Nachdem er sich in der Folge auch bei Aston Villa und Burnley nicht durchsetzen konnte, lief es im Wüstenstaat Katar wieder besser: Djemba-Djemba absolvierte 26 von 27 Partien für Qatar SC und wollte sich bei Odense in Dänemark wieder für höhere Weihen empfehlen. Auch das funktionierte und 2010 stand der Mittelfeldspieler knapp davor wieder auf die britische Insel zu wechseln. Fünf Jahre nach seinem Abschied aus Manchester und drei Jahre nach dem Ende bei Aston Villa war der Kameruner nochmals bereit in der für ihn besten Liga der Welt anzugreifen. Diesmal hatte er vor sich zunächst bei einem kleineren Klub zu behaupten: West Bromwich Albion und OB Odense waren sich bereits einig und die Ablösesumme in der Höhe von 2,5 Millionen Euro stand fest. Doch nach dem Medizincheck verzichtete der Klub ohne Angabe eines Grundes auf das Engagement des Afrikaners. Djemba-Djemba behauptete, die Engländer hätten aufgrund einer ‑ bei der Untersuchung entdeckten ‑ Alt-Verletzung noch nachverhandeln wollen, doch Odense BK hätte auf stur geschalten. Dieser geplatzte Transfer markierte einen erneuten Wendepunkt in der Karriere des Internationalen.

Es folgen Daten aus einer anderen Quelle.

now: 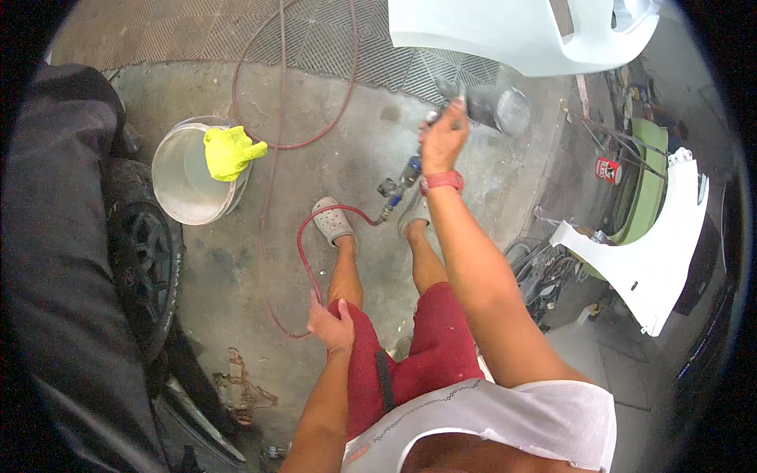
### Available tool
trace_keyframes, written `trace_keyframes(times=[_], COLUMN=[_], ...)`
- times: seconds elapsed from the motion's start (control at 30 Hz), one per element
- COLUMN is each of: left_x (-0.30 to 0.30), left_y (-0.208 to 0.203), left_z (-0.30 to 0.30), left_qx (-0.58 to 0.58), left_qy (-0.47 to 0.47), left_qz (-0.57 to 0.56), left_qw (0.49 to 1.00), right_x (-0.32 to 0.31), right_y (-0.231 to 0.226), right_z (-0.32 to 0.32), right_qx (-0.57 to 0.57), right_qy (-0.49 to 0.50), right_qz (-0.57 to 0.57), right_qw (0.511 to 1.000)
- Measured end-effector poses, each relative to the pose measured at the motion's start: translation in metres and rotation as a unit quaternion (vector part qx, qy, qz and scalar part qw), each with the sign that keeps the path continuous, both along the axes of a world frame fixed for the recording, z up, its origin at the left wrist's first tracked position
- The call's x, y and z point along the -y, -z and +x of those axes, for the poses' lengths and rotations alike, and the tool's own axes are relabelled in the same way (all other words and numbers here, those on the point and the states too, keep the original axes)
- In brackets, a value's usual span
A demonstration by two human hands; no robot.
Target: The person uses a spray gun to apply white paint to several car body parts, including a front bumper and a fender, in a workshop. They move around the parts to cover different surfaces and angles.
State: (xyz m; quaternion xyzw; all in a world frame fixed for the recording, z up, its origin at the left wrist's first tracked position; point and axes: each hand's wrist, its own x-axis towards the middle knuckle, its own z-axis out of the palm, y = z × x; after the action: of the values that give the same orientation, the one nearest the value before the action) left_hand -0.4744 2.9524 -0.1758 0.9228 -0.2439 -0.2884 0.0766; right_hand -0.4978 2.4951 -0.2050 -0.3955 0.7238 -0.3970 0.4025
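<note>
My right hand (443, 142) is raised in front of me and grips a spray gun (481, 106) with a round metal cup, pointed toward a white car body panel (505, 35) at the top. A red air hose (311, 252) runs from the gun's base down past my feet. My left hand (331, 323) hangs by my left thigh and holds that red hose. I stand on a concrete floor in grey clogs and red shorts.
A metal bucket (177, 177) with a yellow cloth (229, 151) on its rim stands at the left. A covered car with a black wheel (146, 252) fills the left side. A white fender (654, 260) leans at the right. A floor grate (315, 39) lies at the top.
</note>
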Motion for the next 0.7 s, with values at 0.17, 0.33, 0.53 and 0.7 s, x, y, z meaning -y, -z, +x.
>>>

Ab diesem Zeitpunkt wechselte Djemba-Djemba beinahe halbjährlich seinen Arbeitgeber und wurde zum Weltenbummler in Sachen Fußball: Der vierfache Vater beehrte die kommenden Jahre Schottland, Israel, Indien und Indonesien sowie Serbien. Ende des Jahres 2016 strandete der Mittelfeldspieler in der Schweiz: „Ich kam wegen meines Freundes Jacques Etonde hierher, mit dem ich in Kamerun aufwuchs.“ Beim Kicken auf den staubigen Plätzen ihrer Heimatstadt hatten sie als Kinder davon geträumt in Europa für viel Geld zu spielen.

Im Alter von 40 Jahren beendete Djemba-Djemba schließlich seine Karriere beim FC Vallorbe-Ballaigues, einem Klub nahe der französischen Grenze. Seine Steuerschulden, die er während seiner Zeit in Groß Britannien angehäuft hatte, waren zu diesem Zeitpunkt längst getilgt. Im Laufe seiner Karriere schaffte er es besser zu wirtschaften, besteht jedoch darauf niemals bankrott gewesen zu sein.

„Ich bin zufrieden, aber ich hätte mehr aus meiner Karriere machen können.“, gab Djemba-Djemba in einer französischen TV-Sendung zu. Es hätte aber auch Spieler mit weitaus größerem Talent gegeben, die nicht für Manchester United gekickt hätten. Besonders in Erinnerung geblieben sei ihm ein Freundschaftsspiel, das er auf Einladung seines Ex-Klubs besucht hatte: Als der Stadionsprecher seine Anwesenheit durchgesagt habe und die Massen applaudiert hätten, habe er eine Gänsehaut bekommen. Auch zehn Jahre später habe man ihn im Old Trafford nicht vergessen. Die Fans der Red Devils hatten ihn einst sogar mit einem eigenen Fangesang bedacht: „Djemba-Djemba – So good they named him twice!“ Manchmal sangen sie das mit ironischem Unterton, manchmal feierten sie den Kameruner.